▶ _EXERCISE_:
Restate all of the following data exactly, keeping any images out of the copy.

▶ _EXERCISE DATA_:
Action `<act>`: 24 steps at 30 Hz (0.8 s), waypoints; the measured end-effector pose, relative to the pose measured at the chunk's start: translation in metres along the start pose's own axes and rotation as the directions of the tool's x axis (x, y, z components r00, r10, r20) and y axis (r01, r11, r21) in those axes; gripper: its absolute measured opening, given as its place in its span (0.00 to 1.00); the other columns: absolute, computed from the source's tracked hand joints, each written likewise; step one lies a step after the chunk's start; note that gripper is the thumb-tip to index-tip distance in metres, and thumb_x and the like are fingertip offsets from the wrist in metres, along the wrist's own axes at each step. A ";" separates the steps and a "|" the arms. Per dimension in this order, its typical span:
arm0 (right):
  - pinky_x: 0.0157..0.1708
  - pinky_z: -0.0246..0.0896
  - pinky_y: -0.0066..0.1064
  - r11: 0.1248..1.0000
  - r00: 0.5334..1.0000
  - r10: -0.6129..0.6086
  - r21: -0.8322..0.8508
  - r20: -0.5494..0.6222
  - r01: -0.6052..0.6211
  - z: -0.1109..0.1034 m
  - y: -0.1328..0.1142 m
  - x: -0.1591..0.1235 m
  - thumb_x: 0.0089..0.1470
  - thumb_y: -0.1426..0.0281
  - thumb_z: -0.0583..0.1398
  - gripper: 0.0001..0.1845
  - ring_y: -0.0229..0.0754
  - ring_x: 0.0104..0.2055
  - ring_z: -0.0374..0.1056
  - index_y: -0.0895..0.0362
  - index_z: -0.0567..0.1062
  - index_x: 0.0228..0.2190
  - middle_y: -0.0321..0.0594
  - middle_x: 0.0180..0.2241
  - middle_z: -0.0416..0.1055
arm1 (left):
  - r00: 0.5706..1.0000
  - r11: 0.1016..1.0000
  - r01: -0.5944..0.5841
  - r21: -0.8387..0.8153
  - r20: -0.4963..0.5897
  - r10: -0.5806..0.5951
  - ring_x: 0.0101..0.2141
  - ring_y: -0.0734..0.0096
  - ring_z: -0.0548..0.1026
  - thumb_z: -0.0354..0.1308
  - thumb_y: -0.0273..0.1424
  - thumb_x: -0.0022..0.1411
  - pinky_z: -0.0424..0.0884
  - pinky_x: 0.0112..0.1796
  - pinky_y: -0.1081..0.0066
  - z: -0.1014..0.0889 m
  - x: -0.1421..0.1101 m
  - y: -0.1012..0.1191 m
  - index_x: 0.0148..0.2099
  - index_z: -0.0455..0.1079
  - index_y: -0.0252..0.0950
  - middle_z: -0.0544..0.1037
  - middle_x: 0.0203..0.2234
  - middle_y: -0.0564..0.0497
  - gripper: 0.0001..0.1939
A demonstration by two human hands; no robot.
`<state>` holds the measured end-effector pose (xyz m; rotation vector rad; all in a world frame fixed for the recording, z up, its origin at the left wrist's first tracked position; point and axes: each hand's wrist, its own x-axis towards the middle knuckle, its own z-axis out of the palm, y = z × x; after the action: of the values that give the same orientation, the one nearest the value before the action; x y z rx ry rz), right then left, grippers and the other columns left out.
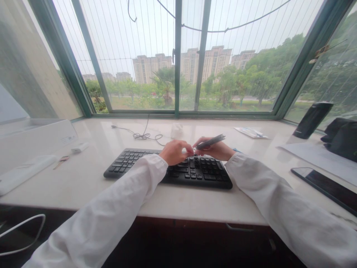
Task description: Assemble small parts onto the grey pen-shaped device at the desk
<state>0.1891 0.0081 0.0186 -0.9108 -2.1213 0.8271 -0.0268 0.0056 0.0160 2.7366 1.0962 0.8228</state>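
A black keyboard [192, 169] lies at a slant on the pale table in front of me. My left hand [177, 152] is over its upper middle, thumb and fingers closed in a pinch. Whatever is between those fingertips is too small to make out. My right hand [216, 149] is closed around a dark pen-shaped tool [210, 142]. Its thick end points up and right, and its thin tip points down toward my left fingertips. Below the fingertips, a few key places [196, 160] on the keyboard look different from the keys around them.
A thin coiled cable [143, 136] lies behind the keyboard. To the right are a small plastic packet [251, 132], paper sheets [318, 158], a phone [326, 188] and a black cylinder [312, 120]. A key [61, 161] and a white power strip [26, 173] lie left.
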 end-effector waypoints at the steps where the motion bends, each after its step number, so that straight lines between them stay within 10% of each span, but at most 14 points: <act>1: 0.26 0.62 0.28 1.000 1.000 -0.011 -0.016 0.009 0.011 -0.001 -0.001 -0.001 0.45 0.58 0.66 0.19 0.36 0.25 0.66 0.59 0.76 0.35 0.36 0.23 0.71 | 1.000 1.000 -0.011 0.012 0.006 0.011 0.34 0.73 0.74 0.58 0.36 0.59 0.66 0.35 0.74 0.000 0.000 0.000 0.36 0.78 0.46 0.79 0.35 0.57 0.07; 24: 0.29 0.59 0.26 0.974 0.998 -0.066 -0.216 -0.007 0.063 -0.005 -0.017 -0.009 0.48 0.60 0.63 0.14 0.36 0.27 0.65 0.58 0.78 0.32 0.36 0.25 0.73 | 0.998 0.986 0.046 0.160 0.042 -0.053 0.36 0.68 0.75 0.57 0.41 0.60 0.67 0.38 0.70 -0.003 -0.001 -0.005 0.37 0.78 0.47 0.79 0.36 0.54 0.10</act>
<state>0.1917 -0.0072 0.0309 -0.9490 -2.2469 0.5627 -0.0322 0.0086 0.0167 2.8264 1.2667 0.6904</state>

▶ _SOLUTION FOR THIS EXERCISE_:
Action `<act>`: 24 steps at 30 Hz (0.8 s), waypoints; the measured end-effector pose, relative to the pose measured at the chunk's start: translation in metres along the start pose's own axes and rotation as the directions of the tool's x axis (x, y, z components r00, r10, r20) and y axis (r01, r11, r21) in those axes; gripper: its absolute measured opening, given as its place in its span (0.00 to 1.00); the other columns: absolute, computed from the source's tracked hand joints, each written likewise; step one lies a step after the chunk's start; note that gripper is the thumb-tip to index-tip distance in metres, and thumb_x and the like are fingertip offsets from the wrist in metres, along the wrist's own axes at each step. A ";" separates the steps and a "|" the arms. Per dimension in this order, its typical span:
arm0 (right):
  - pinky_x: 0.0157..0.1708
  - pinky_z: -0.0246..0.0896
  - pinky_y: -0.0066..0.1064
  - r11: 0.1248..1.0000
  - r00: 0.5334..1.0000
  - r10: -0.6129..0.6086
  - r21: -0.8322..0.8508
  - r20: -0.5494..0.6222
  - r01: -0.6052..0.6211
  - z: -0.1109..0.1034 m
  - y: -0.1328..0.1142 m
  - x: -0.1591..0.1235 m
  - thumb_x: 0.0089..0.1470
  - thumb_y: -0.1426..0.0281
  - thumb_z: -0.0583..0.1398
  - gripper: 0.0001..0.1845
  - ring_y: -0.0229..0.0754
  - ring_x: 0.0104..0.2055
  - ring_z: -0.0374..0.1056
  - index_y: -0.0895..0.0362
  - index_z: -0.0567..0.1062
  - index_x: 0.0228..0.2190
  - middle_y: -0.0321..0.0594
  - middle_x: 0.0180..0.2241
  - middle_z: -0.0416..0.1055
arm1 (left):
  - r00: 0.5706..1.0000
  - r11: 0.1016..1.0000
  - r01: -0.5944..0.5841
  - r21: -0.8387..0.8153
  - r20: -0.4963..0.5897
  - r10: -0.5806..0.5951
  - ring_x: 0.0101..0.2141
  - ring_y: -0.0734..0.0096
  - ring_z: -0.0548..0.1026
  - thumb_z: -0.0354..0.1308
  - thumb_y: -0.0273..0.1424
  - thumb_x: -0.0022..0.1411
  - pinky_z: -0.0424..0.0884
  - pinky_x: 0.0112..0.1796
  - pinky_y: -0.1081..0.0066
  - z: -0.1014..0.0889 m
  - x: -0.1421..0.1101 m
  - y: -0.1012..0.1191 m
  - index_x: 0.0148..0.2099
  - index_z: -0.0455..0.1079
  - index_y: -0.0252..0.0950
  - middle_z: -0.0544..0.1037
  - middle_x: 0.0203..0.2234
  - middle_y: -0.0564..0.0497
  - gripper: 0.0001..0.1939
A demonstration by two human hands; no robot.
`<state>` holds the measured end-effector pose (xyz m; rotation vector rad; all in a world frame fixed for the recording, z up, its origin at the left wrist's first tracked position; point and axes: each hand's wrist, its own x-axis towards the middle knuckle, its own z-axis out of the palm, y = z × x; after the action: of the values that give the same orientation, the one nearest the value before the action; x y z rx ry rz), right then left, grippers and the other columns left out.
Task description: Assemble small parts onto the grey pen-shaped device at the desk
<state>0.1891 0.0081 0.0186 -0.9108 -2.1213 0.8271 -0.0268 0.0056 0.0160 2.7366 1.0962 0.8228</state>
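A black keyboard [192, 169] lies at a slant on the pale table in front of me. My left hand [177, 152] is over its upper middle, thumb and fingers closed in a pinch. Whatever is between those fingertips is too small to make out. My right hand [216, 149] is closed around a dark pen-shaped tool [210, 142]. Its thick end points up and right, and its thin tip points down toward my left fingertips. Below the fingertips, a few key places [196, 160] on the keyboard look different from the keys around them.
A thin coiled cable [143, 136] lies behind the keyboard. To the right are a small plastic packet [251, 132], paper sheets [318, 158], a phone [326, 188] and a black cylinder [312, 120]. A key [61, 161] and a white power strip [26, 173] lie left.
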 end-effector waypoints at the steps where the motion bends, each after its step number, so that straight lines between them stay within 10% of each span, but at most 14 points: <act>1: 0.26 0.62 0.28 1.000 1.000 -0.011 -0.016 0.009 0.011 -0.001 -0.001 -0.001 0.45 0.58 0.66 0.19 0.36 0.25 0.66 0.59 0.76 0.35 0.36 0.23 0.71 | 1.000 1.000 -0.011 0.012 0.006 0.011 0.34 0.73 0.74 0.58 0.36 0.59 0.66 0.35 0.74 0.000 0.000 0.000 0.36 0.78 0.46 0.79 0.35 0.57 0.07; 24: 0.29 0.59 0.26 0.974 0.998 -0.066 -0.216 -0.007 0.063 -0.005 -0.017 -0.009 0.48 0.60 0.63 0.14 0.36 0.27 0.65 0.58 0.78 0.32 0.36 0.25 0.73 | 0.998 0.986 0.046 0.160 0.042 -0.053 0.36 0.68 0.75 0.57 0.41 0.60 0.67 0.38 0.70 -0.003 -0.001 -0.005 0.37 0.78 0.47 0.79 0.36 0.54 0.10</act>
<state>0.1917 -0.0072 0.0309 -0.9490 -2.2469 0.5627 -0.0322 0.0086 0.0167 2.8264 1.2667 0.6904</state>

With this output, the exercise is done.